§ **Required action**:
What lines of the data include the string "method"? Copy them all.

§ **Supplied data**:

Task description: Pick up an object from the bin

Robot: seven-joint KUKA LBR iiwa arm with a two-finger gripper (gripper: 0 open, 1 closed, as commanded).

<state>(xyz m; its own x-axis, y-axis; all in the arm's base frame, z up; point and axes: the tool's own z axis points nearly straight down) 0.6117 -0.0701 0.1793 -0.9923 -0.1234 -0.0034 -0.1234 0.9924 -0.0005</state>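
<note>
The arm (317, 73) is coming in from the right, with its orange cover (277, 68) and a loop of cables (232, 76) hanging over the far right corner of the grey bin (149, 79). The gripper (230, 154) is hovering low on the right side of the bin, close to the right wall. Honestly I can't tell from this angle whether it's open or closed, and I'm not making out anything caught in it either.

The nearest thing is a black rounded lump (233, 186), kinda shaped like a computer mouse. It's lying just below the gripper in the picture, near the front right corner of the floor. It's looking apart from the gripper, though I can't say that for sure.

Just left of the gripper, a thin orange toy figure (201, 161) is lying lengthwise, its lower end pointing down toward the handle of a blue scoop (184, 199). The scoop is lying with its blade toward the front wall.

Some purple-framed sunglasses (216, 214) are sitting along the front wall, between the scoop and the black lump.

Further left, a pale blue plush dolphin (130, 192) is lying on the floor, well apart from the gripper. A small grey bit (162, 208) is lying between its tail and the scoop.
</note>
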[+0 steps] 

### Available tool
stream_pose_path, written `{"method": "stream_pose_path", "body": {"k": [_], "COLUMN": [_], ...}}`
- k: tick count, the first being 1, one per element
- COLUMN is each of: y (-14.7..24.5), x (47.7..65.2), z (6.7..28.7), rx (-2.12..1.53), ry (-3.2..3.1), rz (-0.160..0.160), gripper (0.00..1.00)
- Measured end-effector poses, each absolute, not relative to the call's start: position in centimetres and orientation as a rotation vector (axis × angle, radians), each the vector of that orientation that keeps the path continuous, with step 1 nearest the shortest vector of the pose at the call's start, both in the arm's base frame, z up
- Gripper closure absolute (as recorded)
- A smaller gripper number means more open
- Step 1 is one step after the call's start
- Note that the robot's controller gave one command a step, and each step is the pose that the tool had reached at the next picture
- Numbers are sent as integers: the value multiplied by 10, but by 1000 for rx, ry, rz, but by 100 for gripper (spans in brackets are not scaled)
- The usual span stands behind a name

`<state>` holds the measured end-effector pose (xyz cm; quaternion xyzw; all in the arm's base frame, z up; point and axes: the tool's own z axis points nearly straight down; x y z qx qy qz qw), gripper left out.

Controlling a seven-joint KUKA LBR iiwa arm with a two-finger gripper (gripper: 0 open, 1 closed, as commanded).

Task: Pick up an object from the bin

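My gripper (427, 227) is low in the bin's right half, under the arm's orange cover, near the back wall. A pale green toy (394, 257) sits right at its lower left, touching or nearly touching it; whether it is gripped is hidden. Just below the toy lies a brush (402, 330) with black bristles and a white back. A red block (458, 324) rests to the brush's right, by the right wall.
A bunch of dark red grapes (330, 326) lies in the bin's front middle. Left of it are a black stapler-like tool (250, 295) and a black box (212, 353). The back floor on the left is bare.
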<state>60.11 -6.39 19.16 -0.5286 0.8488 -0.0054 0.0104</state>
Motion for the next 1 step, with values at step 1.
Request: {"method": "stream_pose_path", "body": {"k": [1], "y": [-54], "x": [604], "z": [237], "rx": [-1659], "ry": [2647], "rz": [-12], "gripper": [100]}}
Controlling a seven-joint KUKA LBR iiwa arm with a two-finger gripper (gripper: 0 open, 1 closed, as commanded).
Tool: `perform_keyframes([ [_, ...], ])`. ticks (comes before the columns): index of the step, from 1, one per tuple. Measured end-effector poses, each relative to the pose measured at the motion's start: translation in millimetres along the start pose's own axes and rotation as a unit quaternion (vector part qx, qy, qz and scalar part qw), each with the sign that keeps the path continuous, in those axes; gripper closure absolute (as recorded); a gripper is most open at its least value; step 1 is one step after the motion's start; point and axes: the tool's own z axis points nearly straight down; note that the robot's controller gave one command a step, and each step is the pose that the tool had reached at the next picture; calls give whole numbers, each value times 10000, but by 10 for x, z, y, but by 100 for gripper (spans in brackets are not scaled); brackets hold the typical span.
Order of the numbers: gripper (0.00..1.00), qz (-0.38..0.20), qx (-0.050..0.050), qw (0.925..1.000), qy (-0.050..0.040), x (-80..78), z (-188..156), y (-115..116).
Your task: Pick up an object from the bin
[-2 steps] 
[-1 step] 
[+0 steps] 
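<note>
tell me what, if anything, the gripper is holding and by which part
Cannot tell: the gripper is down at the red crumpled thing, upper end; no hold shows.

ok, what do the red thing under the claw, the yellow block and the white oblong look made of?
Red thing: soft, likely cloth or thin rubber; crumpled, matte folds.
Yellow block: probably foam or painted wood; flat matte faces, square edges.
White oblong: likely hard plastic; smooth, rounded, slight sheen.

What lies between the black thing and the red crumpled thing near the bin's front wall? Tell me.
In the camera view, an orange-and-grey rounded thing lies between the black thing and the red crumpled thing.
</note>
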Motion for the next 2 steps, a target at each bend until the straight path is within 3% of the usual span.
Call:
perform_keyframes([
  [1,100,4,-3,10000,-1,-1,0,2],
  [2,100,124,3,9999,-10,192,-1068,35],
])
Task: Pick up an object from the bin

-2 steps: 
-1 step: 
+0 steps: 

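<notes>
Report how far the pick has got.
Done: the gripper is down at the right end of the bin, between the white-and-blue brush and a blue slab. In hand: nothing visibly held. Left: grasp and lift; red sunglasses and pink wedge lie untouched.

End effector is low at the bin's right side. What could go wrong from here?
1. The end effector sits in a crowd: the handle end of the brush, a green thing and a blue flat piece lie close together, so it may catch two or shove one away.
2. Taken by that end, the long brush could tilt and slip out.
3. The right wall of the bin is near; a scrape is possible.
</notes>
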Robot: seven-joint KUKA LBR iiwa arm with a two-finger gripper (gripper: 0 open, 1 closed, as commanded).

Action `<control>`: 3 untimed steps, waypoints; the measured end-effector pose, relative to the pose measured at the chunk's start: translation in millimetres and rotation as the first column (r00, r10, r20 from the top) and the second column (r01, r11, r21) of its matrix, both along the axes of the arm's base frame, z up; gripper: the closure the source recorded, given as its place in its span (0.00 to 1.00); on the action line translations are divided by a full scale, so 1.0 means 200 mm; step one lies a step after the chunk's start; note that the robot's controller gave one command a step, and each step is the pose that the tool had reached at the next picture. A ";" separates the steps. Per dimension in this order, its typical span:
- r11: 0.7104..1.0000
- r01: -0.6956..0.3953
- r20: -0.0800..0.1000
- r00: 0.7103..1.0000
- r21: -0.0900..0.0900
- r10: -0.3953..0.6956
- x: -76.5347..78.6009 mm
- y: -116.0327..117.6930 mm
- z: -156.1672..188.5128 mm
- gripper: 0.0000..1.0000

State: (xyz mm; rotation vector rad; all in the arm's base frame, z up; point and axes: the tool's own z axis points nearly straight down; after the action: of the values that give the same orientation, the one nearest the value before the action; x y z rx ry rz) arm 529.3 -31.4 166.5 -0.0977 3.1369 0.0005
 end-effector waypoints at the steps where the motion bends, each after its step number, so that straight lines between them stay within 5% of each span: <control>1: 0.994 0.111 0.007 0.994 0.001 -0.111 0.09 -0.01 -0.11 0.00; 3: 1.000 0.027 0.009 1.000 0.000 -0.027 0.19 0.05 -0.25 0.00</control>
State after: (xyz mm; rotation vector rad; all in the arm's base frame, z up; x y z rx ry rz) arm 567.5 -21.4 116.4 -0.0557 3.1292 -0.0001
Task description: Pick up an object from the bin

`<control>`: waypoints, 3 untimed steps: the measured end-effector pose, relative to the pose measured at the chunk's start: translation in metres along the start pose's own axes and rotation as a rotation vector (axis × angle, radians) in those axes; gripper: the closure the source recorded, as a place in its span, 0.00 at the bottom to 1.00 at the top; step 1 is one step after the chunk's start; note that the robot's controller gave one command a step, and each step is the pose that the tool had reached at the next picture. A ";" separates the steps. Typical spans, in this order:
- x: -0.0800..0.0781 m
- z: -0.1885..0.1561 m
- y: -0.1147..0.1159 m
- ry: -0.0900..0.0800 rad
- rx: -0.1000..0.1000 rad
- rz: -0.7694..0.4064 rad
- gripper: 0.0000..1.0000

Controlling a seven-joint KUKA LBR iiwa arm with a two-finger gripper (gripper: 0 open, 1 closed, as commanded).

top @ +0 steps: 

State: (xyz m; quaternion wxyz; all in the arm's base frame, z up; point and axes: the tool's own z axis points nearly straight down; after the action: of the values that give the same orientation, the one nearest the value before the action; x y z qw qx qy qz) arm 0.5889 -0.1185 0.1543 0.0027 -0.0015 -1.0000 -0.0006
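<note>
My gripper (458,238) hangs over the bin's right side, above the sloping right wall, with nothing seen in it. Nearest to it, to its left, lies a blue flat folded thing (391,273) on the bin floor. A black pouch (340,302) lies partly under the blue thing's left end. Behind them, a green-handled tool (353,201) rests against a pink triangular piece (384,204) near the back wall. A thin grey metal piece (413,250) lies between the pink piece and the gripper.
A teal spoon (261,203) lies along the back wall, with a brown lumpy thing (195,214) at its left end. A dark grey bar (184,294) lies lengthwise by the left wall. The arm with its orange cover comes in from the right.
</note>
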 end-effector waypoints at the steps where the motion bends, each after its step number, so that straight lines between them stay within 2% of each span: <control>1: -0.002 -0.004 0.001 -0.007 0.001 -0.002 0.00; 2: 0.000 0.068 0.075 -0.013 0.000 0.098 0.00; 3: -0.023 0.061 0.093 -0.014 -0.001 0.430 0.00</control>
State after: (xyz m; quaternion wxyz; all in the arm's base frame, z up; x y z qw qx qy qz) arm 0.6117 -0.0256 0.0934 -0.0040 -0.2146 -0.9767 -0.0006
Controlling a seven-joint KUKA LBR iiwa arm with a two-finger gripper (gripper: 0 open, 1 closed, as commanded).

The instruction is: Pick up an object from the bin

§ **Response below**:
stream_pose_path, written `{"method": "stream_pose_path", "body": {"k": [_], "COLUMN": [_], ...}}`
Request: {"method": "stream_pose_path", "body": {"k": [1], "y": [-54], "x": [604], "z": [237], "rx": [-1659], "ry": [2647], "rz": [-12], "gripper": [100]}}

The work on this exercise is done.